RECORDED DATA START
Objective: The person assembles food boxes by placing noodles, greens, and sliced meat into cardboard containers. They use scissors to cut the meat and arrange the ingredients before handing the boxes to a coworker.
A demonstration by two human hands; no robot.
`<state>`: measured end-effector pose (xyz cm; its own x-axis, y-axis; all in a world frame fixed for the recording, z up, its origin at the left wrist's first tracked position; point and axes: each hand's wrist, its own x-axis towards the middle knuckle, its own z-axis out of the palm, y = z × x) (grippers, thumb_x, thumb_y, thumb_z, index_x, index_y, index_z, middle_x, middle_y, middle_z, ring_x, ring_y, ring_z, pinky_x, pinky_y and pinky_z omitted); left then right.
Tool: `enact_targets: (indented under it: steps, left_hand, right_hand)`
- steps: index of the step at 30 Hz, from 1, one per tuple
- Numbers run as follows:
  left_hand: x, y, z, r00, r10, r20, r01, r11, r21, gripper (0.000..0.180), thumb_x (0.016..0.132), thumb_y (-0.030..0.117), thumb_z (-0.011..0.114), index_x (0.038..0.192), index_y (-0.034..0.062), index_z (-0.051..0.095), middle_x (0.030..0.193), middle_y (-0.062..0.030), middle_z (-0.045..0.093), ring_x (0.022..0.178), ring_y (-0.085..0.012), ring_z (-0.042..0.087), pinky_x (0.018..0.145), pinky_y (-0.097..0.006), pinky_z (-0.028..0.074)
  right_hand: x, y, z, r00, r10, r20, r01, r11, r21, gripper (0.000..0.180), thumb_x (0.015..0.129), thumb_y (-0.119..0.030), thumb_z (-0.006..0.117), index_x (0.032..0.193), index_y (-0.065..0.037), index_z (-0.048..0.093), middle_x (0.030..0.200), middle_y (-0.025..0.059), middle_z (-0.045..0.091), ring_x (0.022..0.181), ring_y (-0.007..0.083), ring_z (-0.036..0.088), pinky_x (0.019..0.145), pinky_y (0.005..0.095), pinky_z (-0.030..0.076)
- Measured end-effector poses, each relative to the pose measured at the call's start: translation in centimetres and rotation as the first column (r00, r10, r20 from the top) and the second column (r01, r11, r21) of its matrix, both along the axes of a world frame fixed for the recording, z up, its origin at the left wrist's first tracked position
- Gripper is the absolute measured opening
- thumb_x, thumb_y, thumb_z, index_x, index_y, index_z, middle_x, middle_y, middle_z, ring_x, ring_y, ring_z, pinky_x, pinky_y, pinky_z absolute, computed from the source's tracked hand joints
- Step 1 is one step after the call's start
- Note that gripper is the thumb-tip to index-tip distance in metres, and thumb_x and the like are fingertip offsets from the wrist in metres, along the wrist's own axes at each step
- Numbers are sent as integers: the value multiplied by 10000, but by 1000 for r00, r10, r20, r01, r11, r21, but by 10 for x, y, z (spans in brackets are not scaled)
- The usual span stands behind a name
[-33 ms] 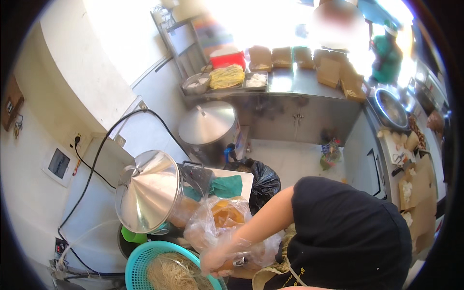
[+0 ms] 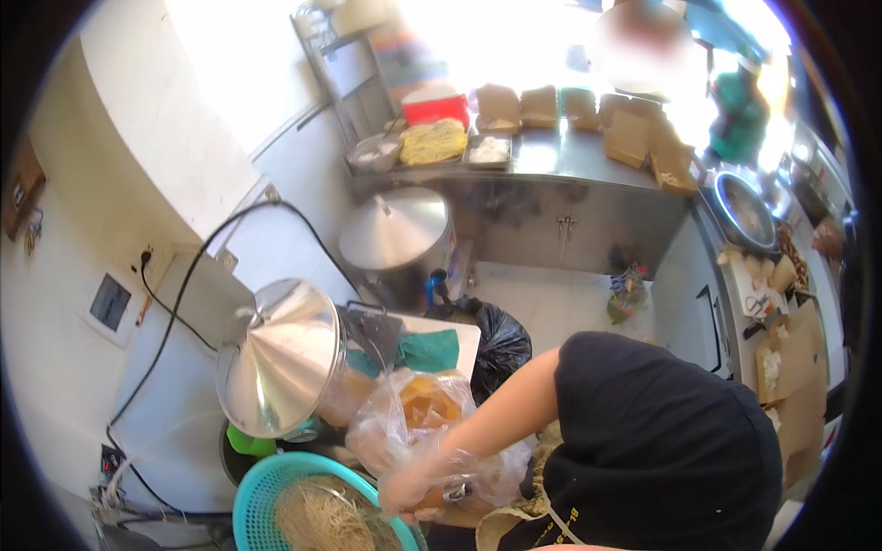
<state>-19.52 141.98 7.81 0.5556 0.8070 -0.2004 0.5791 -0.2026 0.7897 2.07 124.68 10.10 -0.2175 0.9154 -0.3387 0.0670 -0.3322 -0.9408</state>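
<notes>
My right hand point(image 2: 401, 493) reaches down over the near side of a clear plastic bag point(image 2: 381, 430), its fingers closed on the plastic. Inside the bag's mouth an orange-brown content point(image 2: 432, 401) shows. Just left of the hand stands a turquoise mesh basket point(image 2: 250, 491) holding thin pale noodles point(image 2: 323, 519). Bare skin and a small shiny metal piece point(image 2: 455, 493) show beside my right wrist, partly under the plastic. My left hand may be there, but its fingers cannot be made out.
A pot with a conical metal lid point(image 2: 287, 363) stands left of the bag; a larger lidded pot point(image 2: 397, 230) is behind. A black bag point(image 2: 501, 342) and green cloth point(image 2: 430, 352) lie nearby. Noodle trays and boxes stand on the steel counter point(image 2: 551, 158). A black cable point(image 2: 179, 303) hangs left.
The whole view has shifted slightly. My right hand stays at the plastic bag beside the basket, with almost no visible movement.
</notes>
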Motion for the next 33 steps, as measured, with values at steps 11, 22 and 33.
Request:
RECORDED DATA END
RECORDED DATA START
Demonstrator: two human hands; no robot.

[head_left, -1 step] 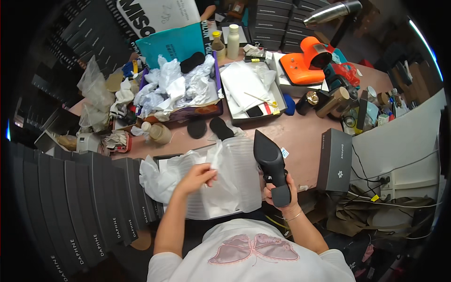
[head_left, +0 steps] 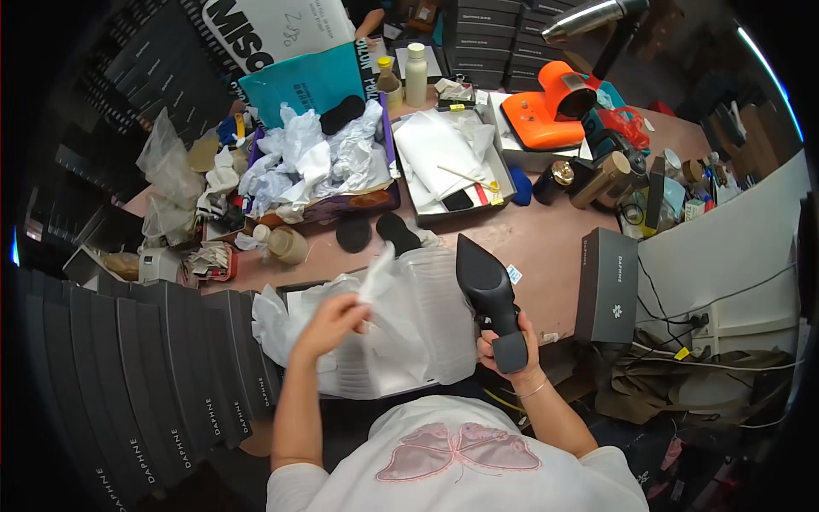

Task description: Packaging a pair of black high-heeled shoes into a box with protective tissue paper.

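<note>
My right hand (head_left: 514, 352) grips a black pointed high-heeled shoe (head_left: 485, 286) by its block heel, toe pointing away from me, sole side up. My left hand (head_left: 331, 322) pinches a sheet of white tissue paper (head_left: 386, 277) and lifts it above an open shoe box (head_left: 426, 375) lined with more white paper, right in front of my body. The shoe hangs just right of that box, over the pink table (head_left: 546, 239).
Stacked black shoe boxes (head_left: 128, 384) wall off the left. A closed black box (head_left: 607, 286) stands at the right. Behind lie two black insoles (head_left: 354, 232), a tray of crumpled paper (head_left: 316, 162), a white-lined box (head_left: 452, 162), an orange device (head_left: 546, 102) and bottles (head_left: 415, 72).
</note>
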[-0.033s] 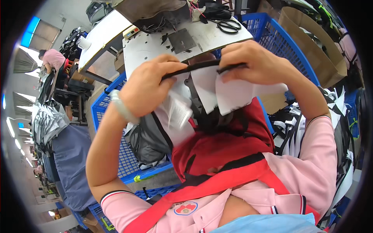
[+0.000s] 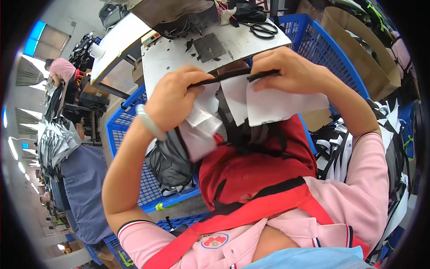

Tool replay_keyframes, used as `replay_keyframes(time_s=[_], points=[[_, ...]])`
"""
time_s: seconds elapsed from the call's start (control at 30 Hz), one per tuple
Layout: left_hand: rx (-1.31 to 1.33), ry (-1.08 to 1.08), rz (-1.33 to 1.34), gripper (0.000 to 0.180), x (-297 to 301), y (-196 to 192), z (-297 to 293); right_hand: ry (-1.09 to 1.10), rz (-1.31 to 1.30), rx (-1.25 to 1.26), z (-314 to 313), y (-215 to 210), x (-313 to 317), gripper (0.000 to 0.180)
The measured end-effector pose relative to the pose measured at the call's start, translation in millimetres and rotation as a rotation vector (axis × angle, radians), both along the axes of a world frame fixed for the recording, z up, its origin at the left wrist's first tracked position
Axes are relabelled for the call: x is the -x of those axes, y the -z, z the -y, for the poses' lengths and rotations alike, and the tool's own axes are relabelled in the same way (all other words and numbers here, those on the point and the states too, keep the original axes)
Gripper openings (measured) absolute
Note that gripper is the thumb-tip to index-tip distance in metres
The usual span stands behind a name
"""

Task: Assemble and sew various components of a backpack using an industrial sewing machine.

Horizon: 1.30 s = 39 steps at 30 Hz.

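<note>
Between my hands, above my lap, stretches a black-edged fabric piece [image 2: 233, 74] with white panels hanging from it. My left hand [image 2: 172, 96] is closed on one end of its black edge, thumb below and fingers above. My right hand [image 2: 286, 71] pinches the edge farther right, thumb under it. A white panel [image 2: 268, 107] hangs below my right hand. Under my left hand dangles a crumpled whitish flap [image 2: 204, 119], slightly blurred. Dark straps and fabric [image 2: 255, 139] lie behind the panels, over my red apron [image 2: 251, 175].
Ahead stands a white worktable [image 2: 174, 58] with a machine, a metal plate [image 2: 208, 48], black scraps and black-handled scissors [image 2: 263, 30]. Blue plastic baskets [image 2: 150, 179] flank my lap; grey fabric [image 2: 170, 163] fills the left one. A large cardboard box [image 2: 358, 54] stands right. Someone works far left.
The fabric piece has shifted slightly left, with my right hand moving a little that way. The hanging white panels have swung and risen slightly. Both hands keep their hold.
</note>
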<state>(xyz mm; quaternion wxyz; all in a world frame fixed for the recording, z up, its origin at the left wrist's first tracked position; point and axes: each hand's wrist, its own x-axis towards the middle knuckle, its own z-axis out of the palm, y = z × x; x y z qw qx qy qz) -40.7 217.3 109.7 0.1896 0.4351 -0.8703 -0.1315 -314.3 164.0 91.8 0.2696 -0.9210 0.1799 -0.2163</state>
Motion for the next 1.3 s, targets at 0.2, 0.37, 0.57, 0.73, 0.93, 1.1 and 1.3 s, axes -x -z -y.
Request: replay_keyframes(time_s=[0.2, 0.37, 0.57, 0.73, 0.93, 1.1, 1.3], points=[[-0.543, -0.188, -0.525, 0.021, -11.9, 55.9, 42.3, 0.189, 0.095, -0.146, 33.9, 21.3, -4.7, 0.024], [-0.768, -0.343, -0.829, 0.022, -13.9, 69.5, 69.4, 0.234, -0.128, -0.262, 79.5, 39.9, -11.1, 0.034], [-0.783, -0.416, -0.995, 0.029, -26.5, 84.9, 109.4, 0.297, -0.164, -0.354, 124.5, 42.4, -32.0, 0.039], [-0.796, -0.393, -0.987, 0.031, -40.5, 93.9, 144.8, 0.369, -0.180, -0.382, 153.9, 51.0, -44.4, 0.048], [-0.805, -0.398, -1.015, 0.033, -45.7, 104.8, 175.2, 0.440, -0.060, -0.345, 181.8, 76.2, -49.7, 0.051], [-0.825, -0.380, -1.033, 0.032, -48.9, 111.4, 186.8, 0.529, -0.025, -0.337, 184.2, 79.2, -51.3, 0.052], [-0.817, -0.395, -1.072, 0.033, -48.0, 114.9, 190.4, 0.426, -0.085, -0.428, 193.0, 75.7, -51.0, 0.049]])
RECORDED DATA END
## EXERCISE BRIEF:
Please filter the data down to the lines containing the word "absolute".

## TASK SOLUTION:
- Gripper is the absolute measured opening
- thumb_x, thumb_y, thumb_z, index_x, index_y, index_z, middle_x, middle_y, middle_z, ring_x, ring_y, ring_z, pinky_x, pinky_y, pinky_z absolute, computed from the source's tracked hand joints
Gripper openings (measured) absolute

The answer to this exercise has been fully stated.